2012-04-27 Thread Johnny Hughes
On 04/27/2012 09:03 AM, m.r...@5-cent.us wrote:
 Markku Kolkka wrote:
 27.4.2012 16:26, Shaun kirjoitti:
 But then the reason why I didn't pay as much attention in the first
 place is because I *assumed that only that removed-pacakage and
 dependencies brought in by it at the install-time would be removed via a
 yum remove.
 So the real problem is that you don't understand the directionality of
 dependencies. yum install packagename installs packagename + anything
 that packagename requires. yum remove packagename removes packagename
 + anything that requires packagename.

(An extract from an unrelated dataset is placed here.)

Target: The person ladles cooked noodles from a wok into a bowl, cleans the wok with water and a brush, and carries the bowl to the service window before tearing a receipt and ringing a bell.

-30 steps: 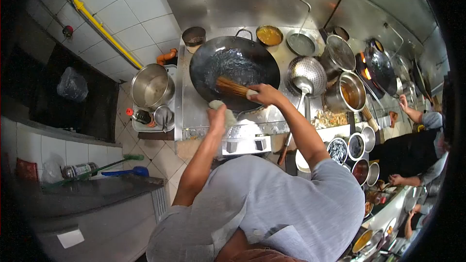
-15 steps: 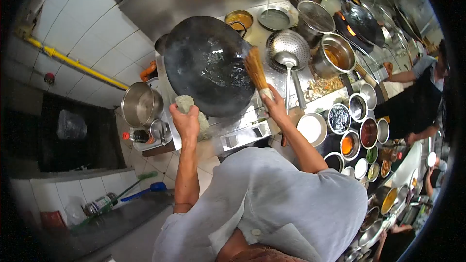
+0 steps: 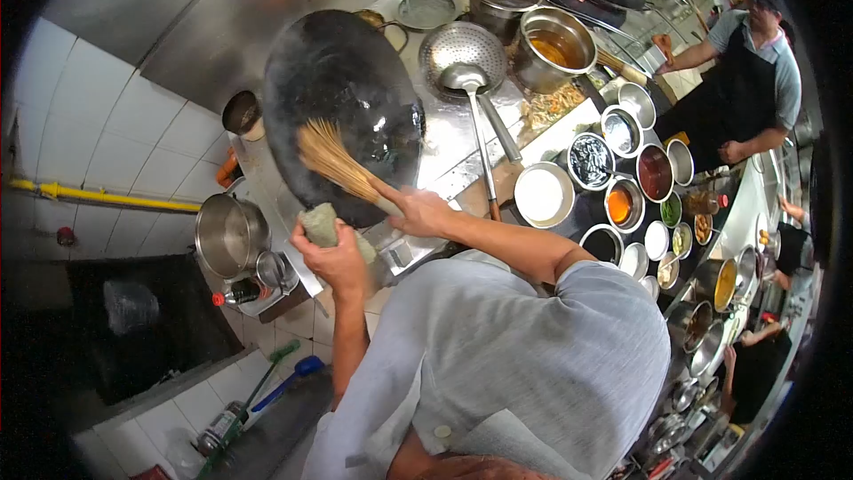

The set of packages required by
 packagename and the set of packages that require packagename are two
 entirely different things.

 For example, let's have three packages A, B, and C where B requires A
 and C requires B:
 A-B-C
 yum install C will install all three packages. yum remove C would
 remove only C. yum remove B would remove B and C. yum remove A would
 remove all three packages
 Ok, so deepen my understanding of yum: what about where package A requires
 B and C, and package D also requires B. If I yum uninstall A, what happens
 to B? Obviously, if it goes away, then D is broken

   mark

It also recommends removing D

Yum will remove too much.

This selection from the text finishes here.